(Information provided Opens)

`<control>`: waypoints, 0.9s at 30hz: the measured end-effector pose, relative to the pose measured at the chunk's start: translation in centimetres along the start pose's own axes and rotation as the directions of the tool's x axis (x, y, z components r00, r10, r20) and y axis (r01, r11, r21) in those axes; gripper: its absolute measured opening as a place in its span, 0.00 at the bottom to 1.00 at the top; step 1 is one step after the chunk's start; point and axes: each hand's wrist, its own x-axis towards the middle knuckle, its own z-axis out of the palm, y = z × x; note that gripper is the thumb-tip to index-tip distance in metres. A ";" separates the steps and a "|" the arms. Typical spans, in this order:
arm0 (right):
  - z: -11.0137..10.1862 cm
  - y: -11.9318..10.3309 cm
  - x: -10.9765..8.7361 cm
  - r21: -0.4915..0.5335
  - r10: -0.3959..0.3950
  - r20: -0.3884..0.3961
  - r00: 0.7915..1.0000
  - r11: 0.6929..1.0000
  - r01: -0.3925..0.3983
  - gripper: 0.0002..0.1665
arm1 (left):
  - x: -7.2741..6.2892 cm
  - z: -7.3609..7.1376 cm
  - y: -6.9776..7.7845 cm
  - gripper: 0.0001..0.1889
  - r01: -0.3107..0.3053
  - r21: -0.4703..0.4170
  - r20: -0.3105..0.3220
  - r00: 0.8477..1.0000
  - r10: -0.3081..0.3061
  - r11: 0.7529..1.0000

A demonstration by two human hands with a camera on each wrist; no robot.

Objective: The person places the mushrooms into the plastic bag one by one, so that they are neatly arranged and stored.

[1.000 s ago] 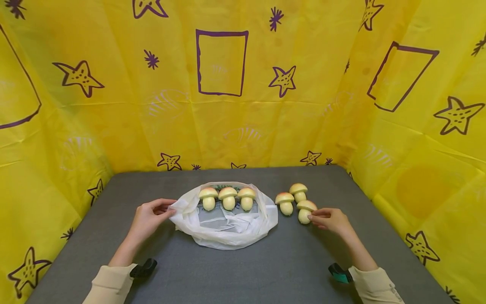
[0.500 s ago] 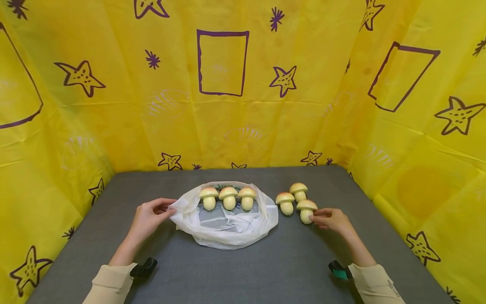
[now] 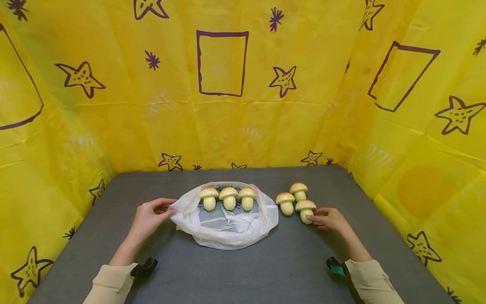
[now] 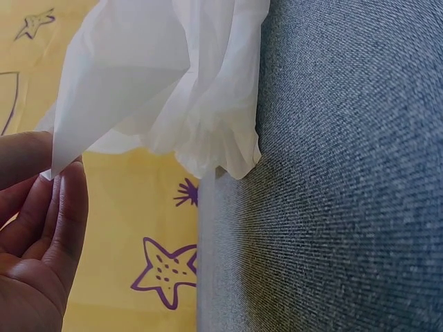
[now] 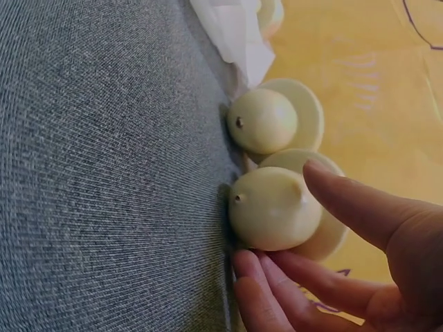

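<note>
Grey table (image 3: 243,274); left hand (image 3: 153,214) pinches bag rim (image 3: 186,212); right hand (image 3: 330,218) grips mushroom (image 3: 305,205) by stem.

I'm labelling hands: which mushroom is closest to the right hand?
The front mushroom of the three outside the white bag: the right hand has its thumb and fingers at the stem. The other two and the three in the bag are farther off.

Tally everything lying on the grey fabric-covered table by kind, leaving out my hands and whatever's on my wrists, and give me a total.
Crinkled white plastic bag: 1
Cream-stemmed, orange-brown-capped mushroom shapes: 6 (3 within the bag's opening, 3 to its right)
Total: 7
</note>
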 end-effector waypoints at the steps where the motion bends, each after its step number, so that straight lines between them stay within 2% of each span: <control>1: 0.0 0.1 0.1 -0.002 0.003 0.007 1.000 1.000 -0.003 0.38 | 0.0 0.0 0.0 0.15 0.001 0.002 0.001 1.000 -0.001 1.000; 13: 0.2 0.4 1.0 -0.020 0.026 0.049 0.998 0.999 -0.025 0.41 | 0.1 0.2 -0.1 0.13 0.007 0.021 0.001 1.000 -0.007 1.000; 27: 0.5 0.5 1.3 -0.012 0.050 0.044 0.998 0.999 -0.050 0.43 | 0.0 0.0 0.0 0.15 0.010 0.006 0.003 1.000 -0.010 1.000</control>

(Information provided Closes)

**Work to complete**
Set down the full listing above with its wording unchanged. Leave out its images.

**Result of this task**
`<control>`: waypoints, 0.9s at 30hz: the measured end-effector pose, relative to the pose measured at the chunk's start: translation in centimetres along the start pose's own axes and rotation as the directions of the tool's x axis (x, y, z components r00, r10, r20) and y axis (r01, r11, r21) in those axes; gripper: its absolute measured opening as a place in its span, 0.00 at the bottom to 1.00 at the top; step 1 is one step after the chunk's start; point and axes: each hand's wrist, its own x-axis towards the middle knuckle, its own z-axis out of the palm, y = z × x; note that gripper is the thumb-tip to index-tip distance in metres. A ";" separates the steps and a "|" the arms. Typical spans, in this order:
arm0 (right):
  - z: -11.0137..10.1862 cm
  - y: -11.9318..10.3309 cm
  - x: -10.9765..8.7361 cm
  - r21: -0.4915..0.5335
  - r10: -0.3959..0.3950
  - r20: -0.3884..0.3961
  - r00: 0.7915..1.0000
  - r11: 0.6929..1.0000
  - r01: -0.3925..0.3983
  - gripper: 0.0002..0.1665
arm1 (left):
  - x: -7.2741..6.2892 cm
  - z: -7.3609..7.1376 cm
  - y: -6.9776..7.7845 cm
  - gripper: 0.0001..0.1889
  - r01: -0.3107..0.3053
  - r21: -0.4703..0.4170
  - r20: -0.3105..0.3220
  - r00: 0.8477..1.0000
  - r10: -0.3081..0.3061
  - r11: 0.7529..1.0000

A demonstration by two human hands with a camera on each wrist; no robot.

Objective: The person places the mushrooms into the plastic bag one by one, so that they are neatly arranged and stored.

[1.000 s ago] 
[0.500 s ago] 
[now] 
[now] 
[now] 

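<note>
Grey table (image 3: 243,274); left hand (image 3: 153,214) pinches bag rim (image 3: 186,212); right hand (image 3: 330,218) grips mushroom (image 3: 305,205) by stem.

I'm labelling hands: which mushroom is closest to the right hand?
The front mushroom of the three outside the white bag: the right hand has its thumb and fingers at the stem. The other two and the three in the bag are farther off.

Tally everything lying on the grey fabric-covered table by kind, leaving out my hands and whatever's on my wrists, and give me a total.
Crinkled white plastic bag: 1
Cream-stemmed, orange-brown-capped mushroom shapes: 6 (3 within the bag's opening, 3 to its right)
Total: 7
</note>
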 end-effector waypoints at the steps where the motion bends, each after its step number, so that straight lines between them stay within 2% of each span: <control>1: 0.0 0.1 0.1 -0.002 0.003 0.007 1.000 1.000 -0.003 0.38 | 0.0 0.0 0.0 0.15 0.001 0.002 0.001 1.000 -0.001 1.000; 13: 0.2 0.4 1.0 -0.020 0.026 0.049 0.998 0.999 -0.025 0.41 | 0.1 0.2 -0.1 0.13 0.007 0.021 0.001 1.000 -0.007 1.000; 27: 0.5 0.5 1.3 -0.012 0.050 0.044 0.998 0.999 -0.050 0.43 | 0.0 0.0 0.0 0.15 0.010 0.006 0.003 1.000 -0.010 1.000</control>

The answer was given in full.